Vacillating images of Shin Saimdang: the invention of a historical heroine in colonial Korea
KIM Soojin
Abstract Shin Saimdang (1504–1551) is a nationally renowned historical figure who is generally considered an iconic traditional Korean woman; that is, “a wise mother and good wife” (hyeonmoyangcheo). Yet simultaneously, she is the most controversial woman in Korean history. In 2009, she became the first female figure to appear on a Korean banknote. Shin Saimdang is a truly complex symbol that has been (re)constructed as both a “tradition” and a figure in “the realm of memory” throughout the twentieth century in Korea. This paper examines the early phase of the discovery and interpretation of Shin Saimdang in the modern scene that began in the Enlightenment period and ended in the Japanese colonial period. In particular, the author highlights how frameworks and strategies to interpret Shin Saimdang vacillated according to nationalistic and colonial strategies. The author also explains how the concept of “good wife and wise mother” (ryousaikenbo in Japanese),which was imported from Japan, was hybridized and transformed into a complex ideal for Korean women that emphasized the “wise mother” over the “good wife.”

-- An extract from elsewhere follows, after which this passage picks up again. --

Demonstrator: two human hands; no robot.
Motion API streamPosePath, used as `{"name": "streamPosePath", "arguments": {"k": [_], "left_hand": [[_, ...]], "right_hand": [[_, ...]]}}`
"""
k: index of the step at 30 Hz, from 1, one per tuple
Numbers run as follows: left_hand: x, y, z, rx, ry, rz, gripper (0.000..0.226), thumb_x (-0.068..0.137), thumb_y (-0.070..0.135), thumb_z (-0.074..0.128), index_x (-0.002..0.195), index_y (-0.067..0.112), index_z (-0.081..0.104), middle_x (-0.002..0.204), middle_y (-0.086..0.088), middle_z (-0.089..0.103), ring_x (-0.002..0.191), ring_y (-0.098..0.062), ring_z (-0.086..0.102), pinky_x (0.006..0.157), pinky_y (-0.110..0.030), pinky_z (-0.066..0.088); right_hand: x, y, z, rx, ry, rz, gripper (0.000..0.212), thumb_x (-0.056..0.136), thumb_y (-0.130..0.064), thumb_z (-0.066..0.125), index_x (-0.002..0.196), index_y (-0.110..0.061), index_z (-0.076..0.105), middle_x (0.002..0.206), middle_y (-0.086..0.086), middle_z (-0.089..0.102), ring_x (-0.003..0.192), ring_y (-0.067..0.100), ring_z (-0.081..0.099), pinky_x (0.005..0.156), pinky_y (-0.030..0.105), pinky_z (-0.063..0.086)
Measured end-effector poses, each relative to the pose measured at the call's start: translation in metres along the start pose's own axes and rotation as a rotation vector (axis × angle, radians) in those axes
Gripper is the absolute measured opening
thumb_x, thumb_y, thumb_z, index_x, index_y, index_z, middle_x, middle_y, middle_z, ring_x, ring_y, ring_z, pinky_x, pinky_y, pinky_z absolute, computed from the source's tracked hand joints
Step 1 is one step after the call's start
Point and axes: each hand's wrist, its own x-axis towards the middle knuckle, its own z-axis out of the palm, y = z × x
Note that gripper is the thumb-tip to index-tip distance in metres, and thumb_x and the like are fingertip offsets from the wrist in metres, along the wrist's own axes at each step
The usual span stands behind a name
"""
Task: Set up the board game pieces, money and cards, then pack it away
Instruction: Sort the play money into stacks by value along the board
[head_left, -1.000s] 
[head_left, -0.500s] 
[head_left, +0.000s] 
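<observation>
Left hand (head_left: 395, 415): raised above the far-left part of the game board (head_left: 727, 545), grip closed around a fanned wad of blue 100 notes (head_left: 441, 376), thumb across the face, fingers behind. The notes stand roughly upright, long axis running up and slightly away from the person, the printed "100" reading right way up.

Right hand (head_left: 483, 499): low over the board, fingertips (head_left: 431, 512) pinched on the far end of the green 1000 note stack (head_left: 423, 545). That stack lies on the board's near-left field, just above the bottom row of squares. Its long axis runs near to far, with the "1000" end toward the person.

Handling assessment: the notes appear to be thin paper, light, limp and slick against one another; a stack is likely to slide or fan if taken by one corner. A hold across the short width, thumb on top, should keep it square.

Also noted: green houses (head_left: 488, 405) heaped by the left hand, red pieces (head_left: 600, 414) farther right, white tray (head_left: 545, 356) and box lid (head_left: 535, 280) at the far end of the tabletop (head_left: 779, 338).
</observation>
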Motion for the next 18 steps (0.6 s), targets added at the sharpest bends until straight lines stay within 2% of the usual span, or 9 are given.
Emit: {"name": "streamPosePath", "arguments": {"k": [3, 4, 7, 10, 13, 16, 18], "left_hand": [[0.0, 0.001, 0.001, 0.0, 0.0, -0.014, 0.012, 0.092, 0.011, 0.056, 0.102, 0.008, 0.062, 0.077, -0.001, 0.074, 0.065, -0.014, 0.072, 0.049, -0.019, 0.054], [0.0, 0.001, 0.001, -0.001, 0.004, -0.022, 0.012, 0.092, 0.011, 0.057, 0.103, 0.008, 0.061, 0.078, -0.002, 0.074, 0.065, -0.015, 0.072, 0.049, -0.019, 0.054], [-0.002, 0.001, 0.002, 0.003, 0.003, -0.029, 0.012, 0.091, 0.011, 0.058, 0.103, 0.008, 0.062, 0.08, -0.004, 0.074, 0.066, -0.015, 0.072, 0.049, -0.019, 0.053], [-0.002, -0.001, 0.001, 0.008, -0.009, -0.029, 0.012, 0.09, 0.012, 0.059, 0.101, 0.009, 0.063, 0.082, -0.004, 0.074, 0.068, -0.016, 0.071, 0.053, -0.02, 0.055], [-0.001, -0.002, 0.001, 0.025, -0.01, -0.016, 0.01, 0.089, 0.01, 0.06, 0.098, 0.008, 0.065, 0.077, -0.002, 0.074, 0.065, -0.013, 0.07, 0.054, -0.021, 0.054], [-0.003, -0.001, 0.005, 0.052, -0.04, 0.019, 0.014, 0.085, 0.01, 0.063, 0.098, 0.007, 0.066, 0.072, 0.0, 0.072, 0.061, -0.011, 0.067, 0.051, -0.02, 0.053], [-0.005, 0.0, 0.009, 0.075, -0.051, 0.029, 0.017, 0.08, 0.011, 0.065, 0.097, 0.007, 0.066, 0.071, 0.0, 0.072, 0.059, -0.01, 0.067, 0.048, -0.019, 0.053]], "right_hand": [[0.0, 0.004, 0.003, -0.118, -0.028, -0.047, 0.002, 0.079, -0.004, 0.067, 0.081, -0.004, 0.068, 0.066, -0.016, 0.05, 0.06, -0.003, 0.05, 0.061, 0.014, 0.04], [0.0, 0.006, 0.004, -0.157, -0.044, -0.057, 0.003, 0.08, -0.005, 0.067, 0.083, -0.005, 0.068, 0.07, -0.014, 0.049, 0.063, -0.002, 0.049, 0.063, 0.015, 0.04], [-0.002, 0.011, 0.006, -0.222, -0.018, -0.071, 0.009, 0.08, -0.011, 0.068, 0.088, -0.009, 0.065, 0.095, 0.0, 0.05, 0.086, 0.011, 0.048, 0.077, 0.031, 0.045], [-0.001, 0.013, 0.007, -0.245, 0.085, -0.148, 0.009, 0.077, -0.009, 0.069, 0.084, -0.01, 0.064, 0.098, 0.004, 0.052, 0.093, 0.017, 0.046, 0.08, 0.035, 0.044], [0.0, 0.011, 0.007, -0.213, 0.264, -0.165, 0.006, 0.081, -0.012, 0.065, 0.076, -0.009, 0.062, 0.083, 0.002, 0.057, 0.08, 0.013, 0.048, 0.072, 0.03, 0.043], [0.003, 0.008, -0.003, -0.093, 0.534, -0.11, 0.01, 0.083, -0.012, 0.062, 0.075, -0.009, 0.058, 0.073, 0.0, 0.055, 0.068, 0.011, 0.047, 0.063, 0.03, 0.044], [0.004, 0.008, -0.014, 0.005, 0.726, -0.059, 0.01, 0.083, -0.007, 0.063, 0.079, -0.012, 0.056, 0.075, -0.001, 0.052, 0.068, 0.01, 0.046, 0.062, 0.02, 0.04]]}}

Keywords: colonial Korea, Shin Saimdang, historical memory, wise mother and good wife ideology, colonial hybridization
Author’s biography
KIM Soojin [김수진] received her Ph.D. in Sociology from Seoul National University in 2005 with a thesis that explored the gender politics of the New Woman discourse in colonial Korea. Her current work in historical cultural studies and gender studies focuses on issues related to visual modernity, the public sphere, and colonial hybridity as well as women’s subjectivities in Korea. Her publications include Excess of the Modern: The New Woman in Colonial Korea, 1920-1934.